Just as healthy wetlands depend on clean water from upstream areas, agricultural productivity depends on soil’s capacity to filter nutrients and manage water sustainably. The connection between upland soil management and downstream wetland health was clearly visible during our visit. The diverse bird populations at Urdaibai reflect ecosystem resilience, a quality equally valuable in agricultural landscapes where soil biodiversity supports crop health, nutrient cycling, and natural pest management.

The reserve’s success in maintaining traditional agro-silvo-pastoral systems, including specialized products like beans and pepper of Gernika and txakoli wine, demonstrates how soil health initiatives can preserve cultural heritage while supporting economic vitality. The reserve’s evolution since 1984, including strategic interventions like the 2009 lagoon construction, shows that restoration requires sustained commitment. The payoffs, in ecosystem services, climate resilience, and community well-being, are substantial but require patience.

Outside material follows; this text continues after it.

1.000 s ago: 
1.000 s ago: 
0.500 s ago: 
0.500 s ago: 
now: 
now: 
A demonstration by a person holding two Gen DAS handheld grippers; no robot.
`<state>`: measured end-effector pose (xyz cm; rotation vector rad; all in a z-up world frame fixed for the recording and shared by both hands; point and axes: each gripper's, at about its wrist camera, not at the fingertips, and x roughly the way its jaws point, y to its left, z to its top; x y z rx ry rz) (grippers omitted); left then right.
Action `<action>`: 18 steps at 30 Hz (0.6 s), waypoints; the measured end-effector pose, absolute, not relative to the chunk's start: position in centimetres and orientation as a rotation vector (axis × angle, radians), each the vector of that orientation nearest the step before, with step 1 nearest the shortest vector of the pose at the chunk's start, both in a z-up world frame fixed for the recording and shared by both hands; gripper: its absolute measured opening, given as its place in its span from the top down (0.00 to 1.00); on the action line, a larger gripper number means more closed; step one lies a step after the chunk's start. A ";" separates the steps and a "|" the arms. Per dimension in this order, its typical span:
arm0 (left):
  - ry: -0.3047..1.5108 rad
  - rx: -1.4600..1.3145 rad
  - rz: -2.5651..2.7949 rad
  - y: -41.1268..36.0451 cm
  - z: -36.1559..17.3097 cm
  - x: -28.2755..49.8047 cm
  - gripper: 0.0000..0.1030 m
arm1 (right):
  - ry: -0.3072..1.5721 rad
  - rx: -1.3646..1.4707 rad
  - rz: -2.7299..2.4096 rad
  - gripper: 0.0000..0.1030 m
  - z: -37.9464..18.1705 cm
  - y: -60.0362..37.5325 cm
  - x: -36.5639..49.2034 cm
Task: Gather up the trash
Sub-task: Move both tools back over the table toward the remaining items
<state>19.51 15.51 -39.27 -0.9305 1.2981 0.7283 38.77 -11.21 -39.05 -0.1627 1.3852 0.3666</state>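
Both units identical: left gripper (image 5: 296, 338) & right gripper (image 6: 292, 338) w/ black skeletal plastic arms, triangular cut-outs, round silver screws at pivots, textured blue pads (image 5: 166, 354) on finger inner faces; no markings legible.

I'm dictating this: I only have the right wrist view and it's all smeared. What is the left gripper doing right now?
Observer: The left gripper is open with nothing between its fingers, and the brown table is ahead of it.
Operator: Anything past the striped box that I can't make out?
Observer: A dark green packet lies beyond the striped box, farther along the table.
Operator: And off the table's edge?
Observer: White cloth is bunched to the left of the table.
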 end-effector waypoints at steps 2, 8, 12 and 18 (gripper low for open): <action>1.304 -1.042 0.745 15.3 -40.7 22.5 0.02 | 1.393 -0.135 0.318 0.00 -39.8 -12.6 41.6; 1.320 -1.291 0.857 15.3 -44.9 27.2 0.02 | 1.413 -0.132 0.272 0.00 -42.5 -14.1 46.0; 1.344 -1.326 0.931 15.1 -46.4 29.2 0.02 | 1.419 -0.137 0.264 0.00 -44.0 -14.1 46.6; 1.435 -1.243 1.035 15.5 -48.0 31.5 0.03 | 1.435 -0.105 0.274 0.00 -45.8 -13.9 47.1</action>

The detailed research on spoonbill use of the lagoon exemplifies how monitoring can demonstrate conservation value and guide future decisions. Living Labs similarly generate evidence of which soil health practices deliver the greatest benefits under specific conditions. This evidence-based approach transforms anecdotal observations into actionable knowledge.

The Living Lab Connection

The Urdaibai Bird Centre embodies the participatory, multi-stakeholder approach that defines the Living Lab methodology central to iCOSHELLs. Since its establishment, the reserve has operated under a Governance Plan for Use and Management that actively involves local communities in decision-making processes. This participatory governance model aligns perfectly with iCOSHELLs’ vision of co-creating soil health solutions.

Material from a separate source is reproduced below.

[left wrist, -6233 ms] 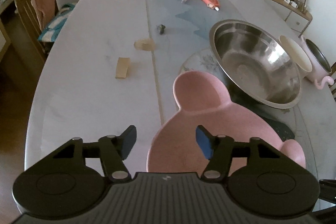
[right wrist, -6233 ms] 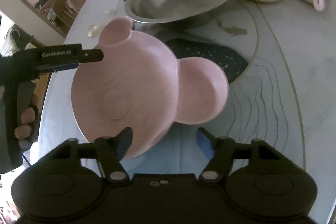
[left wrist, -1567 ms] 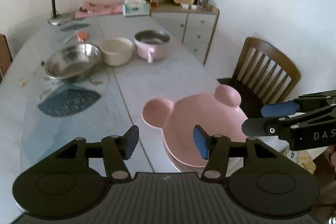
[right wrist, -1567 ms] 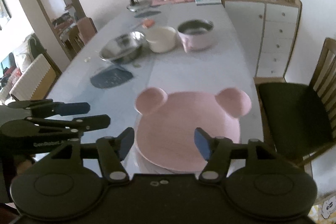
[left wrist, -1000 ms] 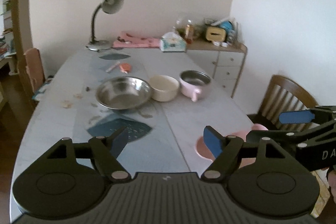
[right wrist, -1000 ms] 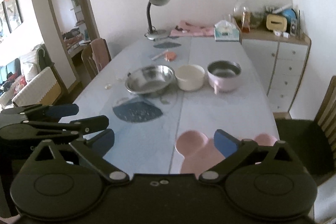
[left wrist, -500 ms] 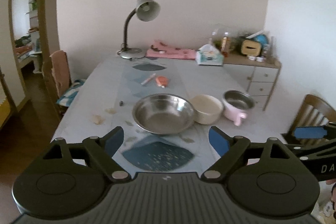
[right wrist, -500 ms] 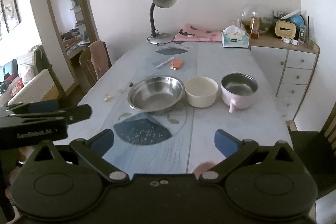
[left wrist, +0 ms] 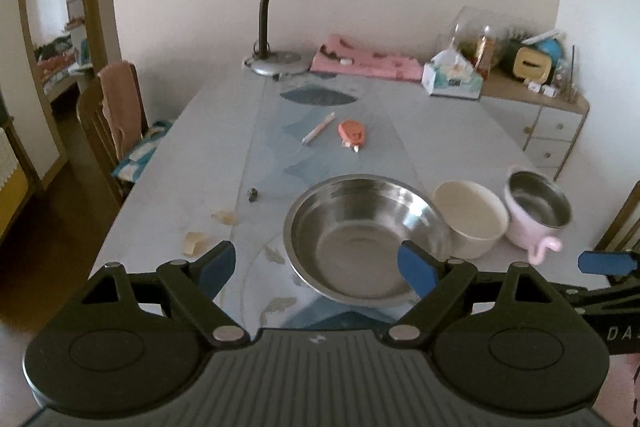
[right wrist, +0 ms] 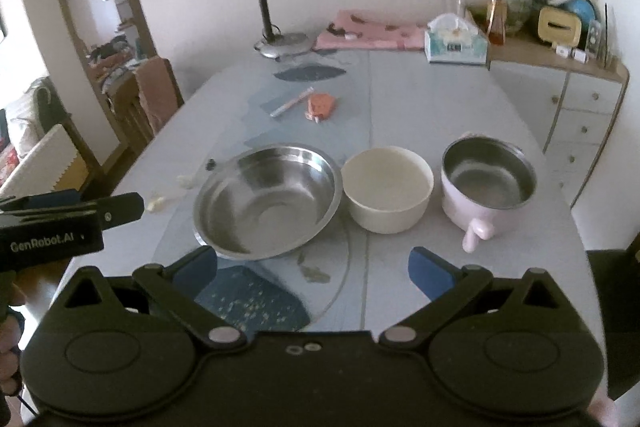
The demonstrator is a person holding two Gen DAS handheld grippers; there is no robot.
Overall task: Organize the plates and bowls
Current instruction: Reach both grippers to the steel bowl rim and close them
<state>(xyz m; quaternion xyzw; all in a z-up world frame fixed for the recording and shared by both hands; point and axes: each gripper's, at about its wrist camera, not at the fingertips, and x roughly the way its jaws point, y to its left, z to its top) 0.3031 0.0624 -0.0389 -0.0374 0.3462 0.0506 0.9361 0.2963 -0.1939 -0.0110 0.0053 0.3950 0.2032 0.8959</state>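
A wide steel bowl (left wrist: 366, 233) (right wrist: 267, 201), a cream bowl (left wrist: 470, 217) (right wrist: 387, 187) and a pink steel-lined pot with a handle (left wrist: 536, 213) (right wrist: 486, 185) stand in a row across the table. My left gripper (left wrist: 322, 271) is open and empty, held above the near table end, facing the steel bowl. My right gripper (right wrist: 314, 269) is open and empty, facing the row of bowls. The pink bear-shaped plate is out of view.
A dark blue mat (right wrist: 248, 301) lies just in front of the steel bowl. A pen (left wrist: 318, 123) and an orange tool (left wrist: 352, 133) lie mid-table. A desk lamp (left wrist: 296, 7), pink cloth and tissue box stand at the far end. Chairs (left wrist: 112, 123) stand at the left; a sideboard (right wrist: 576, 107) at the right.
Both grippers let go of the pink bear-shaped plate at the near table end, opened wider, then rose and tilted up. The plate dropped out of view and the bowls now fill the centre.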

Just as the Urdaibai reserve integrates farmers, foresters, local authorities, and conservation organizations, the Basque Living Lab brings together diverse actors to address soil degradation. The Orueta Lagoon was constructed based on understanding spoonbill ecology, similarly, Living Lab interventions are grounded in scientific knowledge of soil processes while remaining responsive to farmer needs and local conditions. Research findings inform ongoing management decisions, creating a feedback loop between science and practice that characterizes the Living Lab approach.

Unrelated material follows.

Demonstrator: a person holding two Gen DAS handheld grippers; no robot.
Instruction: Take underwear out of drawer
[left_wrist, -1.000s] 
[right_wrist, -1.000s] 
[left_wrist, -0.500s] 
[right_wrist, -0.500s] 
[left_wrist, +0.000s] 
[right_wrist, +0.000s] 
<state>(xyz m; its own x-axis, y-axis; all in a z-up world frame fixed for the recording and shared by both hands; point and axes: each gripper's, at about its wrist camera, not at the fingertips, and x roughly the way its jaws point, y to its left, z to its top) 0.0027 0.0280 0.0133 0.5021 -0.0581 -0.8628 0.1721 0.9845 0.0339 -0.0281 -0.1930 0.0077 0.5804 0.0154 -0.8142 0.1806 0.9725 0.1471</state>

The Bird Centre’s educational programs help visitors understand how ecosystem services, from pollination to water purification, depend on healthy soils, forests, and wetlands working in concert. Most importantly, the reserve demonstrates that environmental protection and economic prosperity are not mutually exclusive but can reinforce each other when properly managed. This integration of conservation and development stands at the core of both the biosphere reserve concept and the Living Lab methodology.

Seeing the Bigger Picture

The two-part visit to the Urdaibai Bird Centre allowed participants to observe both the ecological richness of the reserve and the educational infrastructure that makes this knowledge accessible to the public. The Centre’s modern facilities include observation towers providing panoramic views of the Urdaibai estuary and Orueta Lagoon, interactive exhibitions explaining wetland ecology, migration patterns, and conservation success stories, educational programs that connect local communities, especially youth, with their natural heritage, and research facilities supporting ongoing monitoring and scientific studies like the spoonbill research.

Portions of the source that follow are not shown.